■ The problem:
Any pictures in the records below must be left out when you repeat the lines from the line containing "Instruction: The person" through the line containing "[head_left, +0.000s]" exactly.

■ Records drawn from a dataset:
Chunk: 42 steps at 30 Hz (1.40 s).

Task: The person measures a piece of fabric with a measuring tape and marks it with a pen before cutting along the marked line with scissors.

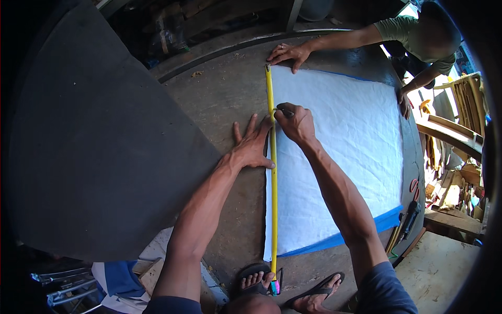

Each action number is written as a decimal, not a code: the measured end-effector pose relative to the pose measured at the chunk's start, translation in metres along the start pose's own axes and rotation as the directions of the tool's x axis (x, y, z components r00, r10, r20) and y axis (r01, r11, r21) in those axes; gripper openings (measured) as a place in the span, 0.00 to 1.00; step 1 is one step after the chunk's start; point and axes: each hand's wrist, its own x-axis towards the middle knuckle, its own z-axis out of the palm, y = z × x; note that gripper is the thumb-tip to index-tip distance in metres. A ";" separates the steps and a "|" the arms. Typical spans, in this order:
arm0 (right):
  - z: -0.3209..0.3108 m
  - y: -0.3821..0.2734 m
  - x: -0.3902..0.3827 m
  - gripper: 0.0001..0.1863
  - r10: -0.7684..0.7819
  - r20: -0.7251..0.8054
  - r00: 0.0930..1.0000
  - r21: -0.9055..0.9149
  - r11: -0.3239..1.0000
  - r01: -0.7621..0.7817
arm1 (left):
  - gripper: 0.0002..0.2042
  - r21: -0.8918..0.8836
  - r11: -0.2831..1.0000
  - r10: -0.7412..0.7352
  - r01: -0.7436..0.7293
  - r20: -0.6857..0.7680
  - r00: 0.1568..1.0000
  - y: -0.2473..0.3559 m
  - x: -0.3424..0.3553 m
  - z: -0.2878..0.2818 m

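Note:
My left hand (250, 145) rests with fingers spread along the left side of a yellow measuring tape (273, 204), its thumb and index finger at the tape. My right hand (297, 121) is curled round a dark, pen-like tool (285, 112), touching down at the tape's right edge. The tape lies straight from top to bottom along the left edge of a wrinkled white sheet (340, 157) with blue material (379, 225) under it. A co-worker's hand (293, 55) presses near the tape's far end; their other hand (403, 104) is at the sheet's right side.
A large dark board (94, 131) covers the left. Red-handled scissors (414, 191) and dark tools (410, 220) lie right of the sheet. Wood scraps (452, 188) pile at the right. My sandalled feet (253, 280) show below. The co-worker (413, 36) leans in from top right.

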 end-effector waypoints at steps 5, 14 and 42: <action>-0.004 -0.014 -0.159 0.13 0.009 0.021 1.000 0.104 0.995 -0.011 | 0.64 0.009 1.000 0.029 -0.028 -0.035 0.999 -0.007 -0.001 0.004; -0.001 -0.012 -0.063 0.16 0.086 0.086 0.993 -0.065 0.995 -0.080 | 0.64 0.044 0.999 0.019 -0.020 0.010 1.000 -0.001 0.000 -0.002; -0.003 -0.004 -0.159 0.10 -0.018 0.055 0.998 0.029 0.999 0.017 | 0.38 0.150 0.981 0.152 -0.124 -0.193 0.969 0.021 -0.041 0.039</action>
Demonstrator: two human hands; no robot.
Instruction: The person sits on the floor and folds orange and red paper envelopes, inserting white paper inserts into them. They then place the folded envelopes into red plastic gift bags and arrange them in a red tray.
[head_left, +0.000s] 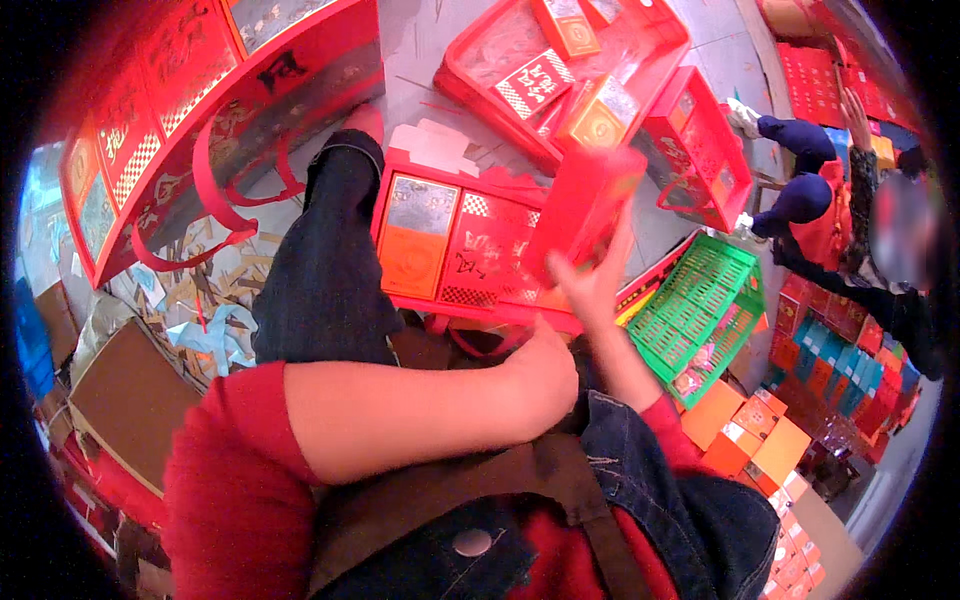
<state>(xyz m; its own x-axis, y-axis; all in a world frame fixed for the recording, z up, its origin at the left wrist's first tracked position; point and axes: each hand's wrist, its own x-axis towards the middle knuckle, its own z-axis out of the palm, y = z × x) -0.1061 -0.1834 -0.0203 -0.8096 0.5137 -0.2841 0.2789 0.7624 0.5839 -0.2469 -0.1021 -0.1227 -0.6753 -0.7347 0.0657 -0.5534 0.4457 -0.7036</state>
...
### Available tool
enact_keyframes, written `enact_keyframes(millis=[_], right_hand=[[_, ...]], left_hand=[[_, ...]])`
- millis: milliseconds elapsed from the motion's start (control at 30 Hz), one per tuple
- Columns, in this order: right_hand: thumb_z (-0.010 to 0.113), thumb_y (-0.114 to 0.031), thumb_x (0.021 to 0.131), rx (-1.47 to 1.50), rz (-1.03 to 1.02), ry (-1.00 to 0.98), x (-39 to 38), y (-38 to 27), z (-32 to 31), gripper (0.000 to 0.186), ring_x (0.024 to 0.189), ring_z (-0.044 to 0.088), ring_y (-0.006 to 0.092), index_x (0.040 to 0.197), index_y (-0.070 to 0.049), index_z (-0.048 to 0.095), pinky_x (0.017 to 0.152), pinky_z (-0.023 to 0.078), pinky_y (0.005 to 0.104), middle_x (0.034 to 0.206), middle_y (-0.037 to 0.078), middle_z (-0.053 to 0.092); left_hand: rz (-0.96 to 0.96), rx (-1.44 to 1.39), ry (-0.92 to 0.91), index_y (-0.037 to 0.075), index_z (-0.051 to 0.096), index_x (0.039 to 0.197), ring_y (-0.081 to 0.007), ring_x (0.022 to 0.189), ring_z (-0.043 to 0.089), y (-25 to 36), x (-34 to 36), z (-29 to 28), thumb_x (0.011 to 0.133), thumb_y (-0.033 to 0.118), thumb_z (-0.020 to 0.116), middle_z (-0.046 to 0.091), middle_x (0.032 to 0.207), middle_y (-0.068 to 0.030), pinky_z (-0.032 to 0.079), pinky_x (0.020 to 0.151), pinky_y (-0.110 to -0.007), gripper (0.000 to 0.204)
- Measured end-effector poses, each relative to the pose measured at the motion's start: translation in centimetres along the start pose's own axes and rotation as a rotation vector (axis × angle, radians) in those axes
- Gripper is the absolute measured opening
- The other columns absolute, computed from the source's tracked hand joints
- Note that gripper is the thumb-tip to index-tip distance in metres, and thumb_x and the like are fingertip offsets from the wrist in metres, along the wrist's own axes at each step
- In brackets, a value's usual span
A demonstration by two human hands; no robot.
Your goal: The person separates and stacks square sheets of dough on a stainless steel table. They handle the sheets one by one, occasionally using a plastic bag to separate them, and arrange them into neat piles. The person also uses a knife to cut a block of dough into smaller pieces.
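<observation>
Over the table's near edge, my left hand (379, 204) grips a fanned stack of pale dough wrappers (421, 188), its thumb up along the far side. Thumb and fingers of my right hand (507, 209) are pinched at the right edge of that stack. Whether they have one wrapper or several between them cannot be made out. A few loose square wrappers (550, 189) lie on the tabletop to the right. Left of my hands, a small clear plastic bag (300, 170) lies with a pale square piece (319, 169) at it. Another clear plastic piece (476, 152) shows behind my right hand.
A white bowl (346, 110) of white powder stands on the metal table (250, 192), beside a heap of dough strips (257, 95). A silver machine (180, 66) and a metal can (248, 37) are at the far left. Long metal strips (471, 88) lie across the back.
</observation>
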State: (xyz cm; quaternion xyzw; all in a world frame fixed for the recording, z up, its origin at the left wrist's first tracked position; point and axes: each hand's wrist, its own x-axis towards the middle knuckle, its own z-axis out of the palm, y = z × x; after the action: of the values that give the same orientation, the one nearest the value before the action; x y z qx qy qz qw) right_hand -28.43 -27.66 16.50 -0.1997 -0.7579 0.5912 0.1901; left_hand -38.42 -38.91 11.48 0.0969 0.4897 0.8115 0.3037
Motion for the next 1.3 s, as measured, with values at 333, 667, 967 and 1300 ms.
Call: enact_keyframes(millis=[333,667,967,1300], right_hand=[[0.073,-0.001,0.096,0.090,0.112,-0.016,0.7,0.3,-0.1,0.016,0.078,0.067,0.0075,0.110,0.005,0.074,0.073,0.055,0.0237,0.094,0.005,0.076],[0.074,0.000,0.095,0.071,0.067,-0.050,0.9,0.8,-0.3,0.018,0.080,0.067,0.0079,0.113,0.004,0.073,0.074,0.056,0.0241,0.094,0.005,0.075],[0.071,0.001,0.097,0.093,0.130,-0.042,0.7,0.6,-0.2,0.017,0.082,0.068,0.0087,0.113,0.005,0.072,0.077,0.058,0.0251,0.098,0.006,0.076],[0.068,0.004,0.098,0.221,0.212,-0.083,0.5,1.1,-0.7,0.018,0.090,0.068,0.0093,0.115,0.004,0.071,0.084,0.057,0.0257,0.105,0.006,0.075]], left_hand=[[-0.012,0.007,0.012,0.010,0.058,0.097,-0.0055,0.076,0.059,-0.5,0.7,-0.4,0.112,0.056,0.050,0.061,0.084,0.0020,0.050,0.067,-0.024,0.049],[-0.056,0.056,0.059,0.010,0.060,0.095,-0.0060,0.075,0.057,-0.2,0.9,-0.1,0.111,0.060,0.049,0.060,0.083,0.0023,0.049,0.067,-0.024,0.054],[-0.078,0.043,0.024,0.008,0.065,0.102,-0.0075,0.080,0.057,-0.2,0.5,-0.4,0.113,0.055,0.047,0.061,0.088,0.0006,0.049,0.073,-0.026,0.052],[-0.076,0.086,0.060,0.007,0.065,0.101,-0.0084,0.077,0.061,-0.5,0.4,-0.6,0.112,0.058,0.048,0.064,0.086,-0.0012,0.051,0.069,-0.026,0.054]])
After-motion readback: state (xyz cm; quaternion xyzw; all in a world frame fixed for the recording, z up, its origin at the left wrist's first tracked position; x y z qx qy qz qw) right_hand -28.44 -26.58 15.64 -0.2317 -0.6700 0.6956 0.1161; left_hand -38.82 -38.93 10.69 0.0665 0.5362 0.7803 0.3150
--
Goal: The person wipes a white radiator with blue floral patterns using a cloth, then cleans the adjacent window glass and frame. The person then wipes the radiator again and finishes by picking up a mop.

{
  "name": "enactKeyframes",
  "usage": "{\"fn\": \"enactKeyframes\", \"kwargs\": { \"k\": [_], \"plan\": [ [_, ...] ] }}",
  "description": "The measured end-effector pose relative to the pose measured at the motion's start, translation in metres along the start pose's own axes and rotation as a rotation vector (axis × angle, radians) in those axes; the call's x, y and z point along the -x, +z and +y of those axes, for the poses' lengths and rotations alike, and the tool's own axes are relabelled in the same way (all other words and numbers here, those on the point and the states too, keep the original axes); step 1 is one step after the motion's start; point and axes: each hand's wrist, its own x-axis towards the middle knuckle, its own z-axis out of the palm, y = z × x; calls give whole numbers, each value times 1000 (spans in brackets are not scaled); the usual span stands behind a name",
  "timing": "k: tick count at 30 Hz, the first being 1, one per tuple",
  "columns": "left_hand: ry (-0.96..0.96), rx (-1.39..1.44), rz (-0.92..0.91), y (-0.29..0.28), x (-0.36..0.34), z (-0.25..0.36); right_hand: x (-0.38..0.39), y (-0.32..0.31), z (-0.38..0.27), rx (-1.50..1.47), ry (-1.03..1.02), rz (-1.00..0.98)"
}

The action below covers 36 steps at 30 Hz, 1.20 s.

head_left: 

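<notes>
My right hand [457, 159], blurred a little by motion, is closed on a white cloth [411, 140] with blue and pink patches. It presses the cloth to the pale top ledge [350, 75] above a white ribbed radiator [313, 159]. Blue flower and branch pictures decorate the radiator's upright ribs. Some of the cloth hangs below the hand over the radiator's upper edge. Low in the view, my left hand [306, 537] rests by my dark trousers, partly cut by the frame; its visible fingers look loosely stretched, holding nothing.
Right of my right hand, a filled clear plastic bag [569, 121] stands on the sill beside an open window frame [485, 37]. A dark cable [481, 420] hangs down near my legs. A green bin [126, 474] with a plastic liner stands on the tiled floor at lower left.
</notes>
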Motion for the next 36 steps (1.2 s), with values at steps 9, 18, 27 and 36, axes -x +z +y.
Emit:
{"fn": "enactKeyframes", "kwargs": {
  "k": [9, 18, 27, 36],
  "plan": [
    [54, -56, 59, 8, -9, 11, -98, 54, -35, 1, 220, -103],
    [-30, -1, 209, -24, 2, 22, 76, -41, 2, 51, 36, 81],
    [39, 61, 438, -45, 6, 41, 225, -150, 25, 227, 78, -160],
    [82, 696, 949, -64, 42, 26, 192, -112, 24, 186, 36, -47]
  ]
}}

■ Final answer:
Instruction: The person sits on the floor and folds orange and red paper envelopes, inserting white paper inserts into them. They then place the folded envelopes into red plastic gift bags and arrange them in a red tray.
[head_left, +0.000s] 

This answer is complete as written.